We have been hearing about electric cars lately and how auto companies are pushing to get them on the roads, but what ever happaned to the hydrogen car. Beyond the test market, hydrogen-powered cars seemed to be nothing more than research and development, but with new hydrogen technology it is no longer the dangerous fuel we were reluctant to put on the roads.
At last month’s Los Angeles auto show Honda introduced the Honda FCX Clarity, the world’s first production fuel-cell car. Befor this, BMW was leading the way in hydrogen development with their Hydrogen 7, a V12 internal combustion engine that can be powered by gasoline as well as liquid hydrogen. With a price tag of at least $250 000 only 100 celebrities and politicians have received a loaner car for evaluation and to provide feedback.

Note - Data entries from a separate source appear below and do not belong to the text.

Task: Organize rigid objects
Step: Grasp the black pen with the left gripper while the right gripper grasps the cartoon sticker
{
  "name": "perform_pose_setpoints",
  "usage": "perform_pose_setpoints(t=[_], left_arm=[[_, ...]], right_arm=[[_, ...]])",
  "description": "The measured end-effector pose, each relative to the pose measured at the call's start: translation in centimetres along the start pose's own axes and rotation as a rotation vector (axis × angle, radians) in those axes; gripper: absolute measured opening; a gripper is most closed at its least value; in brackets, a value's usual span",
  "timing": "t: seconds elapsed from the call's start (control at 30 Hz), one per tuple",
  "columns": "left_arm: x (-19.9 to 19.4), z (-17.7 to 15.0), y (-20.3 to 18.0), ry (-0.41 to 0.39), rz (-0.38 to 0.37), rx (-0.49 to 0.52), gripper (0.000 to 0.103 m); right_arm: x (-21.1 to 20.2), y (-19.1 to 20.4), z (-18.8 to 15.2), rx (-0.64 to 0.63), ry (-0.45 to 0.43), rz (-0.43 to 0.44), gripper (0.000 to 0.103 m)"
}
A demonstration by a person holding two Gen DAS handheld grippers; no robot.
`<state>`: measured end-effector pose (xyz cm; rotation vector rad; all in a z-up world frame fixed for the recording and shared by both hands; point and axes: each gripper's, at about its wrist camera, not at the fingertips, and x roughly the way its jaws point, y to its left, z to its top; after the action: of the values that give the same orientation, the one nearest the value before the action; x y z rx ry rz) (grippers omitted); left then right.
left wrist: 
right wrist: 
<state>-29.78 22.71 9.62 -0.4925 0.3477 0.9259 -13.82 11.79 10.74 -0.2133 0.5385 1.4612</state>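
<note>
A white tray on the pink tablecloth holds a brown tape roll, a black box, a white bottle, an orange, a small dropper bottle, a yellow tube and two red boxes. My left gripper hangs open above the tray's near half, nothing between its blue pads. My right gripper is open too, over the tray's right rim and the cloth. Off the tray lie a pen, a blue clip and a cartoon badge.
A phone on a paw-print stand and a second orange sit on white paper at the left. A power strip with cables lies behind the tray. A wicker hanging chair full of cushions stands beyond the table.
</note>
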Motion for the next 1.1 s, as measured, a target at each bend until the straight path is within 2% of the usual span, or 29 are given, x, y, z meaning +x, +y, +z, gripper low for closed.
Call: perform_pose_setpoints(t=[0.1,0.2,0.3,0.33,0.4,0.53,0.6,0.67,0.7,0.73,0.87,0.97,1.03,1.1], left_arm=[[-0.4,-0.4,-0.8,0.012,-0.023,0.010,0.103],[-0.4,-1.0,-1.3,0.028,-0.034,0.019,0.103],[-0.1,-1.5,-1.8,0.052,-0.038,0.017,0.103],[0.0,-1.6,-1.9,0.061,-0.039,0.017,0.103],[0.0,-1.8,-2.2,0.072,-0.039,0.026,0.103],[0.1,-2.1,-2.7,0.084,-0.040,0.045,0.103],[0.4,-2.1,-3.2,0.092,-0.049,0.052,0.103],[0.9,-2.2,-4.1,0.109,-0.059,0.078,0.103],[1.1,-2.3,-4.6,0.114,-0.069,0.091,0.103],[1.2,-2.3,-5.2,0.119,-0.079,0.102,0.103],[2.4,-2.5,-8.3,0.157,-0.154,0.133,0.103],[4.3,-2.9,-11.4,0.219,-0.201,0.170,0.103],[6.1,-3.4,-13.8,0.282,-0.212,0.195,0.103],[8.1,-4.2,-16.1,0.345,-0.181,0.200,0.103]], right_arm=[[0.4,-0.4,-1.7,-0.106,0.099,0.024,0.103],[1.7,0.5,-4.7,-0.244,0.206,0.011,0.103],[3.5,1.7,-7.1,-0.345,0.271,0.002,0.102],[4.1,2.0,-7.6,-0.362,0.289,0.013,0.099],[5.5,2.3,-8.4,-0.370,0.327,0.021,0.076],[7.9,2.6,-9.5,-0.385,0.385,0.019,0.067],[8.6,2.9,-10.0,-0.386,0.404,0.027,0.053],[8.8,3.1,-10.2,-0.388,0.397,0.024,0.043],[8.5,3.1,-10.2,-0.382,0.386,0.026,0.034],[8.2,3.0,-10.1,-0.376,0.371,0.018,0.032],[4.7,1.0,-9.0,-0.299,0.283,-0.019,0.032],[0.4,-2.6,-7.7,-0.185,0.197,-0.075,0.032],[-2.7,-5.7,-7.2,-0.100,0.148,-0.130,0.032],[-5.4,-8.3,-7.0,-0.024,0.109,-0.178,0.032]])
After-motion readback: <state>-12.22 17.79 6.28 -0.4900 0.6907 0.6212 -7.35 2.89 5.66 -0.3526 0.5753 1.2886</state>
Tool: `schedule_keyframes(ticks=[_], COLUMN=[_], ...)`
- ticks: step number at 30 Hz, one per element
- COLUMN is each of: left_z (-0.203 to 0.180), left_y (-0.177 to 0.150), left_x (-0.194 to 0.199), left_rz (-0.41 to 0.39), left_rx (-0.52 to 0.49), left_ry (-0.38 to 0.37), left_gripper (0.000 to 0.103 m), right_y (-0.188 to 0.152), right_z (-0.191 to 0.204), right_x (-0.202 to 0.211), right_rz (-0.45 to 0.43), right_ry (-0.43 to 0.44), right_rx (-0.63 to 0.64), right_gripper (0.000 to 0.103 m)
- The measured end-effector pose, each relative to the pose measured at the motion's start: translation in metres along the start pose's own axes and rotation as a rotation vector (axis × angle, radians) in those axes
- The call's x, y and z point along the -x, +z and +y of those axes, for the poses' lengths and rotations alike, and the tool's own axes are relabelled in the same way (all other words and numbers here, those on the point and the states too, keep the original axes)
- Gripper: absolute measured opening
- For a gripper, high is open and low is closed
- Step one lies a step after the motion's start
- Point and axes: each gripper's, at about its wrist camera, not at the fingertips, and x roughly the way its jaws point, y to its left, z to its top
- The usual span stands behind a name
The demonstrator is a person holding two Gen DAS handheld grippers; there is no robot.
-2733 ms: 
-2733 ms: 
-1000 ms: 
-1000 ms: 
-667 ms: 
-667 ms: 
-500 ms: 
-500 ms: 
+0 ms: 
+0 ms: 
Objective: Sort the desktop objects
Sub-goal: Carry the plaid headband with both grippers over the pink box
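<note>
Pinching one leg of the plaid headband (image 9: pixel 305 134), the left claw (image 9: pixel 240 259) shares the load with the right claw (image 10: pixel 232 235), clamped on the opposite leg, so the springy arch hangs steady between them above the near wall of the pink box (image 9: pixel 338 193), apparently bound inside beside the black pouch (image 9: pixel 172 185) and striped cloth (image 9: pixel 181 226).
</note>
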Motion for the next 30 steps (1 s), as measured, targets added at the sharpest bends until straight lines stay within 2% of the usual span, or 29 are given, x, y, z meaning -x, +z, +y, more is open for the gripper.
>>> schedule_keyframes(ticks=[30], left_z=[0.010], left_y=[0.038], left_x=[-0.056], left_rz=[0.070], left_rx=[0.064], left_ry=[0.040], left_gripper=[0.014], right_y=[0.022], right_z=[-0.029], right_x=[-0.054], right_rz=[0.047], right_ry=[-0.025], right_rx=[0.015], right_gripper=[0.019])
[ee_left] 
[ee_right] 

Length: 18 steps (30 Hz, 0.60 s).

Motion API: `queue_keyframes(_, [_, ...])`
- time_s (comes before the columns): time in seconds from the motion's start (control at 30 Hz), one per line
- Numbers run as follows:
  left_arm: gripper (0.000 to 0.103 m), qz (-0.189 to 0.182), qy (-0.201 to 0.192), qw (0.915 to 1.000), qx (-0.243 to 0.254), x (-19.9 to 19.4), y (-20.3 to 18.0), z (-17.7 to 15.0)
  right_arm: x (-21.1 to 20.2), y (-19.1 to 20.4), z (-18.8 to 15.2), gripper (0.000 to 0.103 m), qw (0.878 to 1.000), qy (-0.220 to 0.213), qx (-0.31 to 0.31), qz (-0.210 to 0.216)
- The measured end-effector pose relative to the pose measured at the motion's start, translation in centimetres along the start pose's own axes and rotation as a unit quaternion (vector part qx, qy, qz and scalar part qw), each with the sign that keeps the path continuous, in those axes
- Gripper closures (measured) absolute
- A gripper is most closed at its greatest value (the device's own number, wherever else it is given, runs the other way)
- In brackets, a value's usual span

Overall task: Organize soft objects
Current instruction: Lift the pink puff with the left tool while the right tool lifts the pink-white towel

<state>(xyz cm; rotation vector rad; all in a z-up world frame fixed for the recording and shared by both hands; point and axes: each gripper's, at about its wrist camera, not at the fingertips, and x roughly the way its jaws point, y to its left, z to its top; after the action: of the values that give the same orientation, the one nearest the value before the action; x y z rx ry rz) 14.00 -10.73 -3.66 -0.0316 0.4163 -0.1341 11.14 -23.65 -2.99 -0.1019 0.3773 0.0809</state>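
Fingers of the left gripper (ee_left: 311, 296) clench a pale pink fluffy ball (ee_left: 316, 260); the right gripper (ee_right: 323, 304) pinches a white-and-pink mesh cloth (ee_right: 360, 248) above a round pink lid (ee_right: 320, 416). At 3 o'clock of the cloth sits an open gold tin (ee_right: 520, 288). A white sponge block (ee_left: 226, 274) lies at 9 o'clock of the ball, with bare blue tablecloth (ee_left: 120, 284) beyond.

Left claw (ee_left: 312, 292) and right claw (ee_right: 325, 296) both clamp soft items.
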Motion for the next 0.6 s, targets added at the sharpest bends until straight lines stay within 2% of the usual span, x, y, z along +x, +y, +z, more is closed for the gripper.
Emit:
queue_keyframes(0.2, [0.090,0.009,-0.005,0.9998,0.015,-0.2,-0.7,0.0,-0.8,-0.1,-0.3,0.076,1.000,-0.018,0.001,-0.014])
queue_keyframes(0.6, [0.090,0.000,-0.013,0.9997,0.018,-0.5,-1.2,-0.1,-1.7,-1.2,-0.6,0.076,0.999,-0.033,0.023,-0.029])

The honda fuel cell car would also be quite expensive to buy, but once it goes into production for the public, the price would significantly go down.
Like the electic car, there is the problem of “fueling up”. According to H2stations.org, a website that tracks hydrogen refilling stations, there are only 10 certified filling stations in Canada (and those are used for industrial purposes), 38 in Europe and 49 in the U.S. (with more than half in California).
Honda tried to address the infrastructure problem with its experimental Home Energy Station, a self-contained unit that converts natural gas into hydrogen, but burning natural gas to produce hydrogen seems to just defeat the purpose.